◆ WHAT THIS TASK INVOLVES: Take the data that follows and retype it word for word.

◆ DATASET CONTENT:
= Beginning of Section =
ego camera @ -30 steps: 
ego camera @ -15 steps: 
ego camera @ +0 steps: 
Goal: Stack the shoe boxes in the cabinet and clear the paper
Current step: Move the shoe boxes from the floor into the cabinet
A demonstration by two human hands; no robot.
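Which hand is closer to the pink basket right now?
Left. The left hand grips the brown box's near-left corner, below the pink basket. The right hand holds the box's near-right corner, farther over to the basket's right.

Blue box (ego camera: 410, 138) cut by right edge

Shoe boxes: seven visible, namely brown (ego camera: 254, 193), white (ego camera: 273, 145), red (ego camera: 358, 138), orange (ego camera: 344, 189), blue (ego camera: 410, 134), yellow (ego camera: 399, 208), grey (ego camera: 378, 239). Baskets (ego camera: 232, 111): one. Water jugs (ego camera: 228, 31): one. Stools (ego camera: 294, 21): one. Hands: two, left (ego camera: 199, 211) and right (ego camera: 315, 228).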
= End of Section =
◆ ANSWER TO THE EXERCISE:
ego camera @ -30 steps: 
ego camera @ -15 steps: 
ego camera @ +0 steps: 
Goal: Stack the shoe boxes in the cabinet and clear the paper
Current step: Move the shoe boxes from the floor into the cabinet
A demonstration by two human hands; no robot.
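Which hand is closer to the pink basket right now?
Left. The left hand grips the brown box's near-left corner, below the pink basket. The right hand holds the box's near-right corner, farther over to the basket's right.

Blue box (ego camera: 410, 138) cut by right edge

Shoe boxes: seven visible, namely brown (ego camera: 254, 193), white (ego camera: 273, 145), red (ego camera: 358, 138), orange (ego camera: 344, 189), blue (ego camera: 410, 134), yellow (ego camera: 399, 208), grey (ego camera: 378, 239). Baskets (ego camera: 232, 111): one. Water jugs (ego camera: 228, 31): one. Stools (ego camera: 294, 21): one. Hands: two, left (ego camera: 199, 211) and right (ego camera: 315, 228).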

No additional answer text is required.